The million tendernesses of “emotional work” all require effort, often thankless effort. In one Canadian study, “What Is Household Work? A Critique of Assumptions Underlying Empirical Studies of Housework and an Alternative Approach,” the researchers had the intriguing idea of asking women what they considered their chores to be. A surprising array of answers emerged. For one Iranian woman, it involved calling her sister every day because their mother couldn’t get a visa out of Turkey. Several nationalities mentioned prayer as a household task.
It’s not easy to tally up emotional support, in all its forms. But none of these methodological difficulties should let men off the hook. According to calculations from the Bureau of Economic Analysis, even the domestic tasks that can be replaced directly through hired labor amount to 25.7 percent of America’s gross domestic product, and the bulk of that inordinately falls on women. If anything, a more expansive idea of housework shows how much more women are doing and how much of it is simply not registered in the accounts of what goes into the day. But the “moral dimension” to housework, as some scholars have called it, complicates all merely economic readings of the situation.
Housework is intimate drudgery. Understanding its intimacy is at least as important as understanding its drudgery. In an essay in New York magazine on the subject of housework in his own marriage, Jonathan Chait defended male indifference to housework as a question of having different standards than women.

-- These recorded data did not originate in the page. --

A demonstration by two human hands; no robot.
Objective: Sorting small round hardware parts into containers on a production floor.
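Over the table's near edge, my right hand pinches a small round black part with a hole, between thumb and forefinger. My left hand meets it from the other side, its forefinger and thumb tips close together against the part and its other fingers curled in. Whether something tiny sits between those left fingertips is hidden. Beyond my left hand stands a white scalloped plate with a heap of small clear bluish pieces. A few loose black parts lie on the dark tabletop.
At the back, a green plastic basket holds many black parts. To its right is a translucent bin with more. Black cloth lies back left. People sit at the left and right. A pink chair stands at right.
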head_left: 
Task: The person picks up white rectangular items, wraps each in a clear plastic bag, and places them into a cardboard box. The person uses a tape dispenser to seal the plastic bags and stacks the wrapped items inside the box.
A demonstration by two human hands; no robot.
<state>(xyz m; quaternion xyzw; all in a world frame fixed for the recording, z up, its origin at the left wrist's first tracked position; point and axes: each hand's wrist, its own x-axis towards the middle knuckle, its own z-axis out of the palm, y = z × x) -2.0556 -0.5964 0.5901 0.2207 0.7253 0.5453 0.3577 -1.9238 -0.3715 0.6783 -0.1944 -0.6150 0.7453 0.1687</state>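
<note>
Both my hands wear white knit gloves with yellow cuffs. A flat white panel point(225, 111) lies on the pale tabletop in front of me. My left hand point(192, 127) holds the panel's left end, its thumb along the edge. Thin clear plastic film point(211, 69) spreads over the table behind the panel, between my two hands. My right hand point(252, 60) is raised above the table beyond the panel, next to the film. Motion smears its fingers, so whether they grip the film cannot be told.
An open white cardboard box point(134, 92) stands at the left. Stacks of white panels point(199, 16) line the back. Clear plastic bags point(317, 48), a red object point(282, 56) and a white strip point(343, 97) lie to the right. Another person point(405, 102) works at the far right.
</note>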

The truth of the matter is that it’s far more complex and darker and more intimate than “standards.” Even the most basic housework proves ethereal on inspection. The mechanism of emptying the dishwasher in my house is typically elaborate. When I cook, my wife tends to be responsible for the dishes. But she hates removing the cutlery from the dishwasher. (To figure out why she hates removing the cutlery would require decades of deep analysis. I do not know.) Therefore emptying the cutlery is my responsibility. So if I unload all the dishes, it’s a gift to my wife, but the cutlery is not. It is my marital duty. Every well-managed household is full of such minor insanities.
These minor insanities can be general as well as particular. Here’s one: In some countries, women who make more money than their husbands tend to do more housework. An Australian study described a U-shaped curve: As women approach income equality in their relationships they do a smaller share of the housework, but past equality they do a larger share. It’s not just income that matters, either. A 2012 study published in the American Journal of Sociology showed that housework can be a reaction to “gender deviance” in the type of the work involved as well: “Men and women perform gender through the routine activities of male- and female-typed housework and this performance appears to be undertaken in part to neutralize the gender deviance created when men and women are employed in gender-atypical occupations.”
The natural question is how long this situation can last. Fifty years ago a “woman doctor” was a gender-bending phenomenon. Now not so much. Nonetheless compensatory performances, intimate, tucked away, continue to affect daily domestic life. Like everything in marriage, the division of domestic duties ultimately boils down to sex, the fundamental struggle to achieve regulated passion. In what seems like one of the most widely reported sociological studies in history, a team of researchers in 2012 discovered that men who do more housework have less sex than men who don’t — but that men who do more traditional male housework, like yard work, have more sex. That old chestnut of sex advice columns, that tidying up the kitchen will get your wife in the mood, is sadly inaccurate.